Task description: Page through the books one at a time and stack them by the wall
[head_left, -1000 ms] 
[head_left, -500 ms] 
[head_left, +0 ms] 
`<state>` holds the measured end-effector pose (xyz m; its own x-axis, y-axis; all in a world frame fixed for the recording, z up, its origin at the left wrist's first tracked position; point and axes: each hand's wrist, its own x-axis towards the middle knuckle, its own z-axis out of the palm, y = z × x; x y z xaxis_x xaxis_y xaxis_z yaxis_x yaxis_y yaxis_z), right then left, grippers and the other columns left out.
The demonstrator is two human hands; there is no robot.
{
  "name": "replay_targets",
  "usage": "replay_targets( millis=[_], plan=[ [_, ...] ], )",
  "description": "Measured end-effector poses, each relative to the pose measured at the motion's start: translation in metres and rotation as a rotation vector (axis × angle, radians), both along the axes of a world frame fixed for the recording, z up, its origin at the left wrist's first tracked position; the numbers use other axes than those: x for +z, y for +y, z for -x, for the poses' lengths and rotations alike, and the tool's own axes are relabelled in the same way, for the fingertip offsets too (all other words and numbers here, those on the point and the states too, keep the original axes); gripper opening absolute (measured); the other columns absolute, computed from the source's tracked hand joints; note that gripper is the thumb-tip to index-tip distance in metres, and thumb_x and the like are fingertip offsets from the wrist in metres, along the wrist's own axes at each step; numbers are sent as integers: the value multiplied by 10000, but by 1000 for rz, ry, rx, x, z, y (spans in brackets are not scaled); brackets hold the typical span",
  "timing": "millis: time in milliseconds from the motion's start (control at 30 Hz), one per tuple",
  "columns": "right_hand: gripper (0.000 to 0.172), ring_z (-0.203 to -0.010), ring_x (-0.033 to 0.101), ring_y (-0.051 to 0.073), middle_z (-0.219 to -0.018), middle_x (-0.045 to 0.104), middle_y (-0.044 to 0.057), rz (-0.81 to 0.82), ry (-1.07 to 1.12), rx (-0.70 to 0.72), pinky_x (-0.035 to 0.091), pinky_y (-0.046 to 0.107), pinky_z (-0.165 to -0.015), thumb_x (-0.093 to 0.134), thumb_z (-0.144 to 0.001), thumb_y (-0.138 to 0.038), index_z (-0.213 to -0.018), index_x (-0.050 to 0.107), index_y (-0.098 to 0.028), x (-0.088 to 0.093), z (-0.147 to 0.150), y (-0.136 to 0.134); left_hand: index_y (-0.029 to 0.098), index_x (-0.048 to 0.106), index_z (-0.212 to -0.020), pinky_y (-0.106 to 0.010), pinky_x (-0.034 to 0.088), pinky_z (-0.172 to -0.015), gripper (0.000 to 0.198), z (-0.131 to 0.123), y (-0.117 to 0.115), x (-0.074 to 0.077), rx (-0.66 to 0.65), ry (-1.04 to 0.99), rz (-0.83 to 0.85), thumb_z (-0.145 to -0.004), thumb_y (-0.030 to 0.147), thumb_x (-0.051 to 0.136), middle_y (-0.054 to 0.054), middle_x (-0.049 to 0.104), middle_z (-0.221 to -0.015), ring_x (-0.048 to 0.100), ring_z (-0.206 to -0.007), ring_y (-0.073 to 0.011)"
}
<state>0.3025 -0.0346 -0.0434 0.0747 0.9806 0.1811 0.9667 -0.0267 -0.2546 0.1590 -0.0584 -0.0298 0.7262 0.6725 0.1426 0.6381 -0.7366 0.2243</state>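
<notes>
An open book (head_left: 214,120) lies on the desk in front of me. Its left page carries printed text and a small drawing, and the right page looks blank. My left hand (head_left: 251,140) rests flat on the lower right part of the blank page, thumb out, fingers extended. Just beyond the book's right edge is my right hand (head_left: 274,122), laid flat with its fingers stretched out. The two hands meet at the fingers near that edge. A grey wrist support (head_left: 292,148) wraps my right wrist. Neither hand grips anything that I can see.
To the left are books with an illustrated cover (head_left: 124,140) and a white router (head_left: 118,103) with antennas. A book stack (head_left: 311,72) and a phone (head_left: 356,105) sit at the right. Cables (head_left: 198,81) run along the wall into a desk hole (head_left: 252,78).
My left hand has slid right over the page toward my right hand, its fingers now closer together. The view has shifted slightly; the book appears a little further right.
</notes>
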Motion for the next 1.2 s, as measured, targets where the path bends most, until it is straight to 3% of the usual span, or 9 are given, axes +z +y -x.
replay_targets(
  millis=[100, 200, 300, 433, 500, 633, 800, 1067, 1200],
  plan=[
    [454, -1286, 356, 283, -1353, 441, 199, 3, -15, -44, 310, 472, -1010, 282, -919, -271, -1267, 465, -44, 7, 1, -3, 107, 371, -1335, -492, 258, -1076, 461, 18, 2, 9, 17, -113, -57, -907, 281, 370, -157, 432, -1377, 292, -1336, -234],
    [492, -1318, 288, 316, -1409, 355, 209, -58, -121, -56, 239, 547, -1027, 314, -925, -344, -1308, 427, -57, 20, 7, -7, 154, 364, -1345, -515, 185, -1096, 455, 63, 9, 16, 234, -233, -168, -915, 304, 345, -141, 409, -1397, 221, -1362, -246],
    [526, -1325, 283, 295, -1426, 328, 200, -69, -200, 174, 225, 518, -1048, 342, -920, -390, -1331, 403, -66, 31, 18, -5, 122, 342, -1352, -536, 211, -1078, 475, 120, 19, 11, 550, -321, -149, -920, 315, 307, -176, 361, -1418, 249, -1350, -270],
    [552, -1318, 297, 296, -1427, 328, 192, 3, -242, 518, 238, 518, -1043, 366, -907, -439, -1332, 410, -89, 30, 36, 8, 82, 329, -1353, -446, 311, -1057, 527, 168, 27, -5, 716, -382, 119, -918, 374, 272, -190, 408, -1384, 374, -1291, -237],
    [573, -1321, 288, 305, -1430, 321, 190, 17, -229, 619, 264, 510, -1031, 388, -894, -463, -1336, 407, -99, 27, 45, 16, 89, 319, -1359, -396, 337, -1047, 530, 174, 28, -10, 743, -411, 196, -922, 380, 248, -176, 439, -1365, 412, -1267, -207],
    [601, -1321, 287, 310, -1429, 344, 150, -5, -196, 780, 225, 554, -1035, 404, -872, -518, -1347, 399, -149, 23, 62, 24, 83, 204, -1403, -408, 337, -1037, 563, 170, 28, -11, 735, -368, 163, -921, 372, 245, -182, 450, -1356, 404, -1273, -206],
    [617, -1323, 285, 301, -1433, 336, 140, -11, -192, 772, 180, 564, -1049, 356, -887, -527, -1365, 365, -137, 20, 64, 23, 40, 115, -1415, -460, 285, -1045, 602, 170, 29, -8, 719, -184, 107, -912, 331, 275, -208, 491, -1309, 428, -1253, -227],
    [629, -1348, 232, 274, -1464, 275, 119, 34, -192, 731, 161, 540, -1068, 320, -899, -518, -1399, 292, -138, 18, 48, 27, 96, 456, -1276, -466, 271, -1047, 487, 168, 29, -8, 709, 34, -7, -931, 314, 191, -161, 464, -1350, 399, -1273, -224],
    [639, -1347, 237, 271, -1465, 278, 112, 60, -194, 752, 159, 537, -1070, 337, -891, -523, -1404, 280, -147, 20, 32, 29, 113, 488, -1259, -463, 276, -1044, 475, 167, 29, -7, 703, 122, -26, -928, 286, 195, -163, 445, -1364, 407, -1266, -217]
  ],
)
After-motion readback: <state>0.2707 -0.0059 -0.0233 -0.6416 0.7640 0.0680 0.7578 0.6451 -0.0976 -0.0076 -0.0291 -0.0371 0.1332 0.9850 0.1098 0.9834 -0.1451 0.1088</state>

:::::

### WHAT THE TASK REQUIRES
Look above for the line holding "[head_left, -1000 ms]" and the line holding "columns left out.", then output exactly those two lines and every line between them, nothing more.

### SOLUTION FOR THIS TASK
[head_left, -1000 ms] 
[head_left, -500 ms] 
[head_left, +0 ms] 
`<state>` holds the measured end-effector pose (xyz m; its own x-axis, y-axis; all in a world frame fixed for the recording, z up, its origin at the left wrist's first tracked position; point and axes: each hand's wrist, its own x-axis towards the middle knuckle, its own z-axis out of the palm, y = z × x; x y z xaxis_x xaxis_y xaxis_z yaxis_x yaxis_y yaxis_z), right then left, grippers and the other columns left out.

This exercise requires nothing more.